L'Agence européenne des médicaments (AEM) et l'Organisation mondiale de la santé (OMS) recommandent néanmoins de continuer à utiliser les vaccins AstraZeneca et Johnson & Johnson , jugeant leurs bénéfices supérieurs à leurs risques.
"Aujourd'hui, les cas de thromboses très rares ne concernent toujours que les vaccins AstraZeneca et Johnson & Johnson.
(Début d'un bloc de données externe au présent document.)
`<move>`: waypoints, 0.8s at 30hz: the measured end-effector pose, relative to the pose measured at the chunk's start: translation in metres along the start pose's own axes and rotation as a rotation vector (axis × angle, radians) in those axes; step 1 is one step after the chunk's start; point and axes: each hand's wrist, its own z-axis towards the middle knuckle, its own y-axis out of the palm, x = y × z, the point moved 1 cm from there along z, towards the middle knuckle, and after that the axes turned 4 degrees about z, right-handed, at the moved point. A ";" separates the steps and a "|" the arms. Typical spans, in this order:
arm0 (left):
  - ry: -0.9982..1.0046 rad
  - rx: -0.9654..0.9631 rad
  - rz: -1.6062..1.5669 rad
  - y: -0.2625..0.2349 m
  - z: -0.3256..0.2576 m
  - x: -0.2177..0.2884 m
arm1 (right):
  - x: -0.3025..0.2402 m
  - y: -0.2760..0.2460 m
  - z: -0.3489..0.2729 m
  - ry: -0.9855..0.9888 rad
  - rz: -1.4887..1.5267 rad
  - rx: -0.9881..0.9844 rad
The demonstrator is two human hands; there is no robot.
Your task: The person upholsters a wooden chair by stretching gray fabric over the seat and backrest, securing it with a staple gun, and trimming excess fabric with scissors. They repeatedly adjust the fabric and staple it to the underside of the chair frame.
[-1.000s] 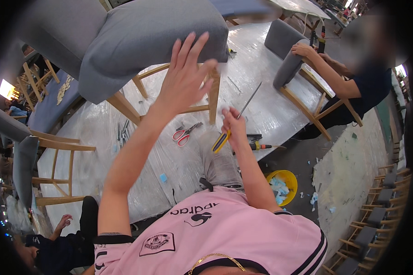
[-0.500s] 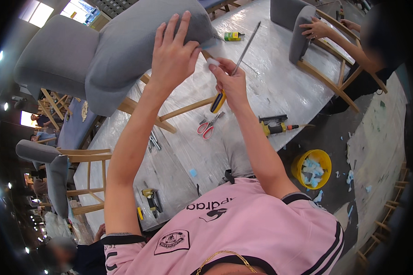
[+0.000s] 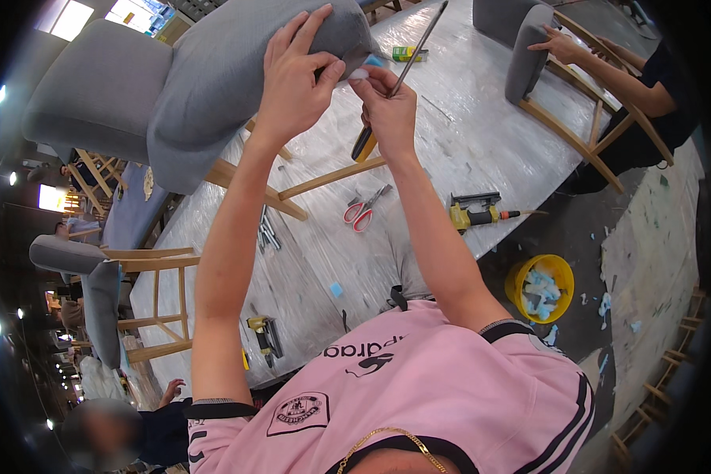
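At upper left of centre: upholstered grey chair seat (image 3: 229,79), corner at right; left hand (image 3: 296,91) overlapping cover, nearer seat's middle, fingers partly spread; right hand (image 3: 389,110) just below corner, fingers clamped on screwdriver (image 3: 418,51), shaft slanting upper right; white wad (image 3: 359,74) at fingertips.

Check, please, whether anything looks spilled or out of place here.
Yes: pale blue scraps lie scattered on the floor beside the yellow bucket, which holds similar pieces. They look odd there, perhaps having missed it.
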 end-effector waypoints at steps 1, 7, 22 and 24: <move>0.002 0.003 0.002 0.000 0.001 0.000 | 0.003 0.002 0.003 -0.055 -0.035 0.013; 0.013 0.048 0.085 0.005 -0.003 0.005 | 0.010 0.002 0.009 -0.164 -0.402 0.071; -0.119 -0.007 0.046 -0.004 0.003 0.016 | 0.026 -0.081 -0.061 -0.145 -0.672 -0.054; -0.115 -0.002 0.038 -0.003 0.004 0.018 | 0.030 -0.082 -0.058 -0.139 -0.667 -0.063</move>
La position de la science n'a pas changée, il n'y a rien de nouveau sur les vaccins à ARN messager mais au contraire, de très nombreuses études depuis un an et demi montrent qu'il n'y a pas le moindre signal thrombotique avec les vaccins de Pfizer et le Moderna, qui sont désormais quasiment exclusivement utilisés en France", a expliqué le 24 août à l'AFP David Smadja, professeur d'hématologie à l'hôpital George Pompidou .
L'infectiologue chilien Ignacio Silva a également souligné auprès de l'AFP que si les vaccins à adénovirus d'AstraZeneca et Janssen, utilisés dans d'autres pays, peuvent présenter des effets indésirables liés à des caillots sanguins, ces cas restaient très rares.
"Les agences sanitaires étaient à l'époque très au fait de ce phénomène, faisant du suivi, de la pharmacovigilance, et allant jusqu'à restreindre son utilisation par mesure de très grande précaution, puisque le nombre de cas par rapport au nombre de personnes vaccinées était très faible. Heureusement, l'incidence de cet événement est très rare", a-t-il expliqué à l'AFP.
Dans ce précédent article de vérification, des hématologues interrogés par l'AFP rappelaient en outre que le Covid-19 favorise les risques de thrombose veineuse cérébrale, une conséquence de la maladie souvent occultée.